● BRIEF:
Output, word for word, every line from the start of the listing down to and including the line that contains "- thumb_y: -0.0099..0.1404"; include nothing else.

--- DATA EXCERPT Enclosed Below ---

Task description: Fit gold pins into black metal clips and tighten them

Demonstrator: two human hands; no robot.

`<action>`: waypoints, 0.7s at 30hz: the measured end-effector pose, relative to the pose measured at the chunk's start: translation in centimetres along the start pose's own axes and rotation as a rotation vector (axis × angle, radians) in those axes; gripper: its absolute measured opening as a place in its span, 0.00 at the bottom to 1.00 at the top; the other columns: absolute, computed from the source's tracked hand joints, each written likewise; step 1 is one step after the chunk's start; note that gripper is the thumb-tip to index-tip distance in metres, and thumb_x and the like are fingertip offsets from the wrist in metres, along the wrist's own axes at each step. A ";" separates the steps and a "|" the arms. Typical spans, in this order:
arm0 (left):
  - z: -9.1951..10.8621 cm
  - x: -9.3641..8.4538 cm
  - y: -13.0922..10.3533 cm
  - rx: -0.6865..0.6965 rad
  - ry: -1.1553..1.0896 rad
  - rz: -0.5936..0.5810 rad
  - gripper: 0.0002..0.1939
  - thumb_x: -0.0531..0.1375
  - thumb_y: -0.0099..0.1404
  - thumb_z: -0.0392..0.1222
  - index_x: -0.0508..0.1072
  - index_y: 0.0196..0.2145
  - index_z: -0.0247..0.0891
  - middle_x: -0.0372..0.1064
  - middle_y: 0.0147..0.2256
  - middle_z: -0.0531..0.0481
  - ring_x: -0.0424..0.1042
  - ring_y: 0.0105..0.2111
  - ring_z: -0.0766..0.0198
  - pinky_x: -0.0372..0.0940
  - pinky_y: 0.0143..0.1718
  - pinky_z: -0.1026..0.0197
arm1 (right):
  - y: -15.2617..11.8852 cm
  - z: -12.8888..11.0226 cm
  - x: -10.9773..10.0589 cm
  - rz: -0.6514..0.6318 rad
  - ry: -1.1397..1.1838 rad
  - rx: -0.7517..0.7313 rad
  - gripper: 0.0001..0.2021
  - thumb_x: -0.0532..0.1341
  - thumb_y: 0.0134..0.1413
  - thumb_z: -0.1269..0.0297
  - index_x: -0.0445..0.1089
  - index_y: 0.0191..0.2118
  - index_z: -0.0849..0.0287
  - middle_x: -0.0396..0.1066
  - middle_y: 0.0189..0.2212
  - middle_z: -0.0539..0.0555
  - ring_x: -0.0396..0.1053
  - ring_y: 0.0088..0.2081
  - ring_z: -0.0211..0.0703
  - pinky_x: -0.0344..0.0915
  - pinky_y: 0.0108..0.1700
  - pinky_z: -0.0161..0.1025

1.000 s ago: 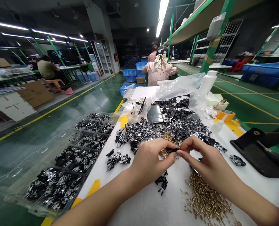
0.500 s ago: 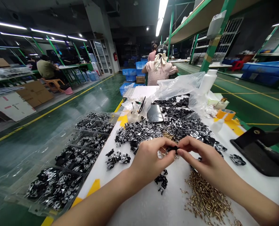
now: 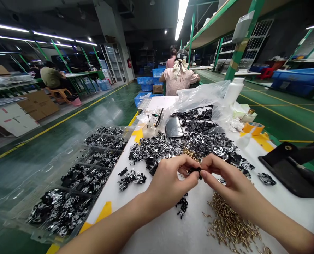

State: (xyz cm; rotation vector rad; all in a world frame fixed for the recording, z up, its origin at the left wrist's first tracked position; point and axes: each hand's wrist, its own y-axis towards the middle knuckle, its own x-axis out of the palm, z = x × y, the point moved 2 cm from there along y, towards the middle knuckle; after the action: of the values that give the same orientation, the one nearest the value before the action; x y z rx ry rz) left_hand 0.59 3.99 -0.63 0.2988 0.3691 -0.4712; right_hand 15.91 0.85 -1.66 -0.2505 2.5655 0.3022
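Note:
My left hand [image 3: 172, 178] pinches a small black part [image 3: 195, 170] between thumb and fingertips. From the other side, my right hand [image 3: 223, 173] has its thumb and forefinger closed at the end of the same part; the fingertips of both hands nearly meet. Behind the hands spreads a large heap of black and silver parts [image 3: 157, 148]. Brass-coloured curved pieces [image 3: 231, 218] are piled below my right hand, with more of them partly hidden behind the fingers. A few black parts [image 3: 182, 206] lie below my left hand.
A clear compartment box [image 3: 93, 176] of black and silver parts stands left of the white table [image 3: 151, 233]. A phone [image 3: 174, 127], plastic bag [image 3: 199, 95], white bottle [image 3: 234, 91], orange tape roll [image 3: 253, 128] and black holder [image 3: 281, 165] are around the heap. A person [image 3: 180, 79] sits ahead.
The fingertips and the black part have shifted very slightly, and the part shows a little lower between them. Both hands keep their closed pinch.

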 end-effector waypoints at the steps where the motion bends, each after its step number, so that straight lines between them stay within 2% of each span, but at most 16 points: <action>1: 0.1 0.0 0.0 -0.018 -0.032 -0.009 0.05 0.57 0.58 0.34 0.72 0.34 0.35 0.70 0.28 0.52 0.67 0.28 0.69 0.62 0.32 0.67 | 0.0 0.0 0.0 0.002 0.002 -0.002 0.07 0.50 0.59 0.63 0.58 0.30 0.56 0.59 0.26 0.49 0.58 0.29 0.38 0.56 0.31 0.36; 5: 0.1 -0.1 0.3 -0.141 -0.245 -0.060 0.05 0.57 0.59 0.37 0.71 0.35 0.34 0.69 0.30 0.51 0.67 0.31 0.68 0.63 0.34 0.65 | 0.1 0.5 -0.3 0.040 0.057 -0.031 0.07 0.49 0.61 0.61 0.61 0.34 0.55 0.61 0.27 0.50 0.60 0.29 0.37 0.57 0.30 0.36; 9: -0.2 -0.3 0.7 -0.225 -0.425 -0.095 0.06 0.58 0.58 0.36 0.71 0.35 0.33 0.66 0.30 0.51 0.65 0.29 0.69 0.62 0.31 0.66 | 0.3 0.6 -0.3 0.082 0.055 -0.165 0.04 0.51 0.61 0.66 0.61 0.39 0.53 0.63 0.34 0.50 0.63 0.35 0.38 0.61 0.37 0.37; 12: -0.5 -0.4 0.8 -0.286 -0.540 -0.220 0.05 0.58 0.57 0.33 0.72 0.33 0.33 0.66 0.29 0.51 0.64 0.26 0.71 0.60 0.29 0.67 | 0.3 0.2 -0.3 0.028 0.011 -0.255 0.07 0.50 0.60 0.69 0.61 0.40 0.51 0.63 0.35 0.50 0.63 0.38 0.38 0.61 0.40 0.38; 15: -0.8 -0.5 0.7 -0.414 -0.702 -0.323 0.05 0.59 0.54 0.32 0.72 0.31 0.33 0.64 0.28 0.53 0.63 0.25 0.73 0.61 0.29 0.67 | 0.0 0.1 -0.3 -0.046 -0.021 -0.286 0.09 0.49 0.61 0.69 0.61 0.42 0.49 0.62 0.38 0.50 0.63 0.40 0.38 0.62 0.42 0.36; 18: -1.3 -0.4 0.4 -0.516 -0.875 -0.301 0.10 0.62 0.49 0.32 0.71 0.32 0.33 0.64 0.30 0.53 0.63 0.25 0.74 0.61 0.28 0.68 | -0.2 0.9 -0.1 -0.078 -0.041 -0.303 0.09 0.51 0.60 0.68 0.61 0.43 0.48 0.62 0.40 0.50 0.63 0.43 0.38 0.62 0.44 0.33; 21: -1.6 -0.1 0.3 -0.512 -0.860 -0.285 0.13 0.65 0.46 0.34 0.70 0.32 0.33 0.65 0.28 0.52 0.66 0.24 0.71 0.62 0.28 0.65 | 0.0 1.9 0.5 -0.045 0.008 -0.355 0.08 0.51 0.60 0.68 0.63 0.42 0.48 0.64 0.38 0.49 0.64 0.42 0.38 0.62 0.43 0.31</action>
State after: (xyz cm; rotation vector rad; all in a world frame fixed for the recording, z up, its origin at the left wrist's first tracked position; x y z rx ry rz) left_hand 0.16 4.86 -1.98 -0.4624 -0.3203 -0.7144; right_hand 16.39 1.34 -3.51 -0.4390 2.4960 0.7417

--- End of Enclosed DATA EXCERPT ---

● ANSWER SECTION:
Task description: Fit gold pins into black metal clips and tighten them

Demonstrator: two human hands; no robot.

`<action>`: waypoints, 0.7s at 30hz: the measured end-effector pose, relative to the pose measured at the chunk's start: translation in centimetres along the start pose's own axes and rotation as a rotation vector (axis × angle, radians) in those axes; gripper: its absolute measured opening as a place in its span, 0.00 at the bottom to 1.00 at the top; the other columns: absolute, computed from the source's tracked hand joints, each written likewise; step 1 is one step after the chunk's start; note that gripper is the thumb-tip to index-tip distance in metres, and thumb_x and the like are fingertip offsets from the wrist in metres, along the wrist's own axes at each step. A ";" separates the steps and a "|" the arms. Typical spans, in this order:
arm0 (left):
  - z: -9.1951..10.8621 cm
  - x: -9.3641..8.4538 cm
  - y: -13.0922..10.3533 cm
  - rx: -0.6865..0.6965 rad
  - ry: -1.1553..1.0896 rad
  - rz: -0.5936..0.5810 rad
  - gripper: 0.0002..0.1939
  - thumb_x: -0.0531..0.1375
  - thumb_y: -0.0099..0.1404

What came before makes up the full response.